Finalement, le délégué du gouvernement réfute l’affirmation du demandeur selon laquelle le ministre aurait dû lui délivrer une attestation de demandeur protection internationale pour ne pas être pertinente en l’espèce. A titre subsidiaire, il donne à considérer que conformément à l’article 7, paragraphe (2) du règlement Dublin III, l’attestation en question ne serait pas délivrée au demandeur qui est maintenu en rétention.
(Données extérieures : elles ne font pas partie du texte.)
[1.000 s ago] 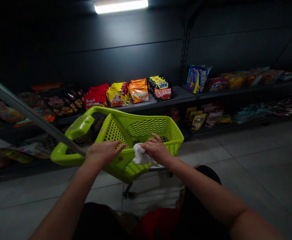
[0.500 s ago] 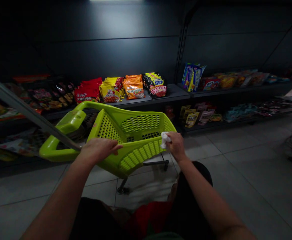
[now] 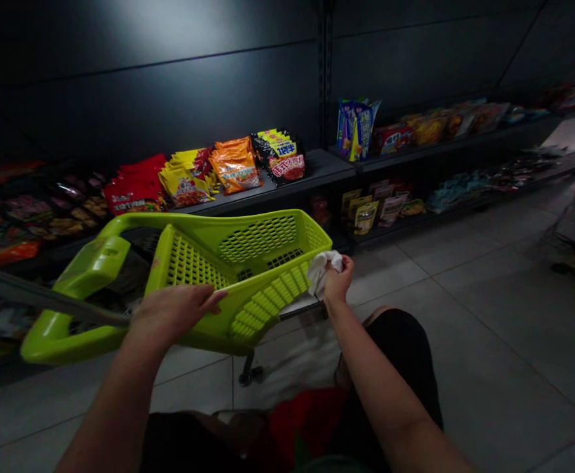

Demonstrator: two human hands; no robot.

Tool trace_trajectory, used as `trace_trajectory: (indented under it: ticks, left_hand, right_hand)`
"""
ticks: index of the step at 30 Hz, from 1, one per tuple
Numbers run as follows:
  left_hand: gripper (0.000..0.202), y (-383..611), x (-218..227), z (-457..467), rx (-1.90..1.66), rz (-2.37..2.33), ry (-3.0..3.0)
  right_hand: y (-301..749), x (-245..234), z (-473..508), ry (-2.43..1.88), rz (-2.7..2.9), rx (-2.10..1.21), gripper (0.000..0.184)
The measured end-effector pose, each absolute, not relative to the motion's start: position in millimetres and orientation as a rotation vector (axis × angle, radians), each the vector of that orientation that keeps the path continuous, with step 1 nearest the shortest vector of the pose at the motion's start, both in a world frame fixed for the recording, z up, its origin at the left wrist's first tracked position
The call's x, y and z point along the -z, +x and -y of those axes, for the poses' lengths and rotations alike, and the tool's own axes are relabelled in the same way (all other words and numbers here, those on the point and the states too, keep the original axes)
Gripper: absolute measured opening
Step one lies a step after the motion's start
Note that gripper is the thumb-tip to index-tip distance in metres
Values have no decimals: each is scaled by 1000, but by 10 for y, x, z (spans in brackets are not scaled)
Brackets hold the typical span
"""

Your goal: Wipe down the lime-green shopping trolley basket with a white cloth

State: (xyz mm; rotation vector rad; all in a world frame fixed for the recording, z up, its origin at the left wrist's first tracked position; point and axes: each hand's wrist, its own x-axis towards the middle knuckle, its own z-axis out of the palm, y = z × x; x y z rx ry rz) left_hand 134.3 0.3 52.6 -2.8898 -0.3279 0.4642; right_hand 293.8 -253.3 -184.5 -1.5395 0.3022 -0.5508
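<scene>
A lime-green plastic shopping cart stands in front of me, its handle end to the left and its basket of perforated walls to the right. My left hand is closed over the near rim, thumb side toward the basket. At the right front corner, my right hand pinches a crumpled white cloth or tissue against the outside of the cart's edge. Part of that cloth hangs down over the side. Inside the basket, the visible floor grid holds nothing I can make out.
Behind the cart runs a dark shelf with red, yellow, orange and black noodle packets. Blue snack bags stand farther right, small pouches below. A grey metal pole slants in from the left. Pale floor tiles lie underneath.
The view has turned and the cart appears farther left and slightly tilted. My right hand still holds the white cloth at the front corner, where more of it now shows. My left hand stays on the rim.
</scene>
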Motion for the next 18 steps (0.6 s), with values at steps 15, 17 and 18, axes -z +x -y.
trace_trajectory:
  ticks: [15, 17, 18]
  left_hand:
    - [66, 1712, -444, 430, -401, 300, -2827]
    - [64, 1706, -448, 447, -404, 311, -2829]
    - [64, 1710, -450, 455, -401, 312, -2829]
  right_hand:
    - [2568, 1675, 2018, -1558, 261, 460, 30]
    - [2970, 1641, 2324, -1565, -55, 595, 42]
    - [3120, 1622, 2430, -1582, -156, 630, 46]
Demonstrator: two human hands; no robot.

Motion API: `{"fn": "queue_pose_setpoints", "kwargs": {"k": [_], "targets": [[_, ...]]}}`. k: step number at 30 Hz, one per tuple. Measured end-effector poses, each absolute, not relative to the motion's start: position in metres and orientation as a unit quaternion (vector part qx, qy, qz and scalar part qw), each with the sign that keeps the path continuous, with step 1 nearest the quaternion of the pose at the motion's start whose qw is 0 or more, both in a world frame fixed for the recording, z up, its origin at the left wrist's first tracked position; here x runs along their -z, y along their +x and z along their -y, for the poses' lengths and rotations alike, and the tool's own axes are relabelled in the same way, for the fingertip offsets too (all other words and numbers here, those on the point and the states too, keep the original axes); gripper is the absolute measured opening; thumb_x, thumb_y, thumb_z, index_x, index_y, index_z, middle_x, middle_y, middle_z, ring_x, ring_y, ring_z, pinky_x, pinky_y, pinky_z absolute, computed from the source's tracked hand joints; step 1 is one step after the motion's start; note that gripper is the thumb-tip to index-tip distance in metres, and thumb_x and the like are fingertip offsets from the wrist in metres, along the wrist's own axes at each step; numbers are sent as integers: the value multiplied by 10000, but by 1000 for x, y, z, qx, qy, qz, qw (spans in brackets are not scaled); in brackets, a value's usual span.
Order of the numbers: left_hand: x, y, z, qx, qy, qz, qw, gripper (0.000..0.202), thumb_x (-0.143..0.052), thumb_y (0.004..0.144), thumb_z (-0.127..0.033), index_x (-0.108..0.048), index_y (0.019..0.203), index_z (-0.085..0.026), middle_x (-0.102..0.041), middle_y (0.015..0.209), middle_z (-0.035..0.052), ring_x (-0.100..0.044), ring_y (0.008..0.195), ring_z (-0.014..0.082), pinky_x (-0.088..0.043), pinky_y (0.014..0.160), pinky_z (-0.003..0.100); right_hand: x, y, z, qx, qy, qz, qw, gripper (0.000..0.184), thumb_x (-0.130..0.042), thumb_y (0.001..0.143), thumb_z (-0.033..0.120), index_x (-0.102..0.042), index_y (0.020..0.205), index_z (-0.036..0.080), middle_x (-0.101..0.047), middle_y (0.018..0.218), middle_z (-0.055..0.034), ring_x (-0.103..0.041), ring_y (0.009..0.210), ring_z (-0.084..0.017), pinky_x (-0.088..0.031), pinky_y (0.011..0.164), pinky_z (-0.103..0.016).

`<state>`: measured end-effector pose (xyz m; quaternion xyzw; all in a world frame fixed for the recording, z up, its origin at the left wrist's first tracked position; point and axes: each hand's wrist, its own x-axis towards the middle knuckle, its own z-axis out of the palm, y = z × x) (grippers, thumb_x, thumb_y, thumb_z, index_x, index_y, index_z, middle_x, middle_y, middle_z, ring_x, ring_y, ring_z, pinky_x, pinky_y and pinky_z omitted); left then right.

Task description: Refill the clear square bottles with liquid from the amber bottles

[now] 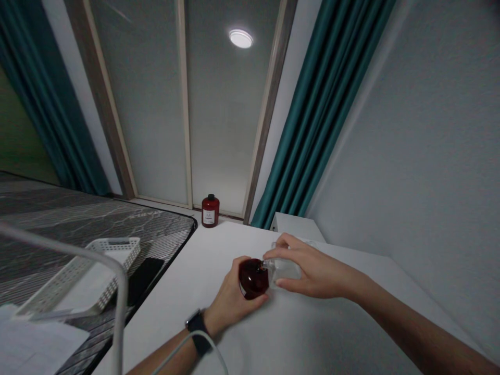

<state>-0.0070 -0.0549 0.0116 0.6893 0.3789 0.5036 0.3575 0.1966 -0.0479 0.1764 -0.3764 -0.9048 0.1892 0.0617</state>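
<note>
White tabletop (187, 281), half-curled hands (226, 301) (307, 268) around bottles (253, 278) (287, 270)

- The left hand (234, 298), watch (199, 329) at its wrist, grips a dark red bottle (253, 284).
- The right hand (308, 268) holds a clear bottle (284, 271), its neck meeting the red one.
- A second red bottle (210, 213) stands upright on the white table (219, 250).
- A white basket (135, 250) sits beside a black object (146, 278) on a grey mattress (156, 221).
</note>
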Motion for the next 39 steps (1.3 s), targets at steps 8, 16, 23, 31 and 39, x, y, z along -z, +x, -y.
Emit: {"fn": "queue_pose_setpoints", "kwargs": {"k": [8,16,23,31,39], "targets": [[-9,-7,54,-503,685,-375,370,684,-786,681,-235,-408,1251,-203,-595,1198,98,-617,1102,282,-493,971,437,-175,198,47,-187,-376,906,60,488,-695,847,317,-581,1321,288,-505,1172,-70,-554,1084,-236,-435,1010,-421],[-10,-7,54,-499,687,-371,377,688,-785,681,-236,-410,1256,-199,-594,1196,102,-618,1093,280,-491,969,438,-176,199,48,-185,-372,908,59,483,-695,849,332,-579,1318,305,-499,1171,-64,-553,1060,-234,-444,984,-418],[-12,-7,54,-495,686,-375,380,686,-783,683,-229,-408,1257,-197,-594,1210,107,-612,1112,286,-484,986,450,-179,198,49,-181,-372,909,55,472,-694,848,317,-589,1308,298,-501,1158,-68,-550,1057,-238,-447,974,-417],[-10,-7,54,-490,688,-371,385,694,-783,686,-215,-402,1266,-203,-595,1224,95,-612,1129,275,-482,991,422,-179,197,51,-173,-378,908,50,475,-690,842,291,-592,1306,301,-499,1157,-69,-553,1064,-240,-450,974,-419],[-11,-8,53,-484,691,-374,386,699,-785,682,-226,-400,1266,-200,-595,1228,105,-613,1136,282,-479,1007,436,-179,197,51,-177,-377,908,51,469,-692,848,292,-589,1305,300,-494,1159,-66,-558,1051,-230,-453,967,-412]]}}
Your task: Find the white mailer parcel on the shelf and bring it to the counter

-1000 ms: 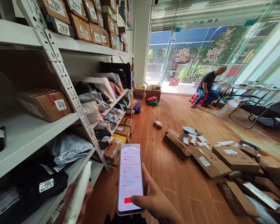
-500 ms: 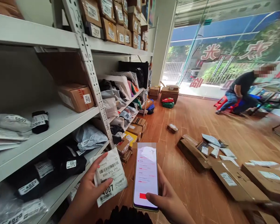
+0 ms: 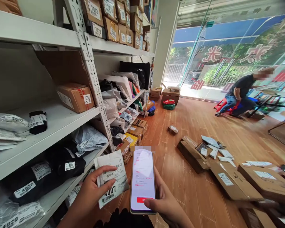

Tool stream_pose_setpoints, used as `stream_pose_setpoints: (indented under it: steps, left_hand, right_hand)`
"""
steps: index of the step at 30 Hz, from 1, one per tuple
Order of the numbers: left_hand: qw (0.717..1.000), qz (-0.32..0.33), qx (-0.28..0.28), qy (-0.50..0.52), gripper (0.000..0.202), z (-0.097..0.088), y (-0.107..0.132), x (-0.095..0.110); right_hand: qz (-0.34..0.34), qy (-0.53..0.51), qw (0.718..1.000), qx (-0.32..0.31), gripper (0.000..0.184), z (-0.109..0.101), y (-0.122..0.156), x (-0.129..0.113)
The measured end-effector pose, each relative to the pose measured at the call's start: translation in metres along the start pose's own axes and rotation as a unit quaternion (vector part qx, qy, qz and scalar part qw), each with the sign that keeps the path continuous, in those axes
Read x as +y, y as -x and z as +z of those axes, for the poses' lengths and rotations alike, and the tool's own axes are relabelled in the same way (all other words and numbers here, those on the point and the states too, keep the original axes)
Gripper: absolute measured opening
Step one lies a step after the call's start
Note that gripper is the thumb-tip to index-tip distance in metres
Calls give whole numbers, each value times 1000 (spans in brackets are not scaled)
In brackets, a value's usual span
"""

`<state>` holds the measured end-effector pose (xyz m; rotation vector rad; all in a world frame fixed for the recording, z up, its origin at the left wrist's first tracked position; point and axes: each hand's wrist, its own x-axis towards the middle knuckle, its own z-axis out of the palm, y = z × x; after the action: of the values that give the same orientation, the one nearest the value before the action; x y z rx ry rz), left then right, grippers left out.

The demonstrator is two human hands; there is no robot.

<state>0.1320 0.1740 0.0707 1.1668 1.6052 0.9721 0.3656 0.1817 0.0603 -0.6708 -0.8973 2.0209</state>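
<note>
A small white parcel, numbered 4007 on its label, was gripped in the left hand: thumb pressed across the label, fingers closed behind. The parcel was seen low in the foreground, tilted a little, just beside the left edge of the phone and in front of the lower shelves.

The phone was held upright in the right hand, fingers wrapped behind it and the thumb laid over the bottom of the lit screen at a red bar. The screen text could not be read.

To the left, metal shelving was noted. A cardboard box tagged 7015 was set on the middle shelf, and a black bag tagged 5001 on the one below, near the parcel. Flat cartons and loose mailers were scattered over the wooden floor to the right. A seated person was observed by the far glass front, well apart from both hands.
</note>
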Motion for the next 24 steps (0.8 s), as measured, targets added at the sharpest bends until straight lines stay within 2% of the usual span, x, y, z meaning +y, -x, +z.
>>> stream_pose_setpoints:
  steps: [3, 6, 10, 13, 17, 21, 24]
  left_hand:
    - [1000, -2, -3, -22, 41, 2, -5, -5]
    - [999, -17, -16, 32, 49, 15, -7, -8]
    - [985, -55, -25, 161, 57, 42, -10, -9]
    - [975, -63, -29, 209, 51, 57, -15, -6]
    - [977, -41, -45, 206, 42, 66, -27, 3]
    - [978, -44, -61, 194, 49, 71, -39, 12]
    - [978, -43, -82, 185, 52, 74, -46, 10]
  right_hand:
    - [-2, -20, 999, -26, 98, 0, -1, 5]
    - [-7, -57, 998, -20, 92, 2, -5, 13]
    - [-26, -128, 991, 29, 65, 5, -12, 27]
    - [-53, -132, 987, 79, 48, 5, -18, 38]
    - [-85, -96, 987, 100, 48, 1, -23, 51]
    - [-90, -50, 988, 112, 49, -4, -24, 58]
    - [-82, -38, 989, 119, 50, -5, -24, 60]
Force est de constater que la décision ministérielle litigieuse est fondée sur l’article 22, paragraphe (2), points a) et d) de la loi du 18 décembre 2015, aux termes duquel : « […] (2) Un demandeur ne peut être placé en rétention que:

a) pour établir ou vérifier son identité ou sa nationalité ;

[…] d) conformément à l’article 28 du règlement (UE) n° 604/2013 du Parlement européen et du Conseil du 26 juin 2013 établissant les critères et mécanismes de détermination de l’Etat membre responsable de l’examen d’une demande de protection internationale introduite dans l’un des Etats membres par un ressortissant d’un pays tiers ou un apatride et lorsqu’il existe un risque de fuite basé sur un faisceau de circonstances établissant que le demandeur a l’intention de se soustraire aux autorités dans le seul but de faire obstacle à une mesure d’éloignement; […] », le délégué du gouvernement ayant encore complété que la décision ministérielle est également fondée sur le point c) dudit article 22, paragraphe (2), permettant de placer un demandeur en rétention « lorsque la protection de la sécurité nationale ou de l’ordre public l’exige ; ».

Le paragraphe (3) de l’article 22, précité, dispose, quant à lui, que : « (3) La décision de placement en rétention est ordonnée par écrit par le ministre sur la base d’une appréciation au cas par cas, lorsque cela s’avère nécessaire et si d’autres mesures moins coercitives ne peuvent être efficacement appliquées.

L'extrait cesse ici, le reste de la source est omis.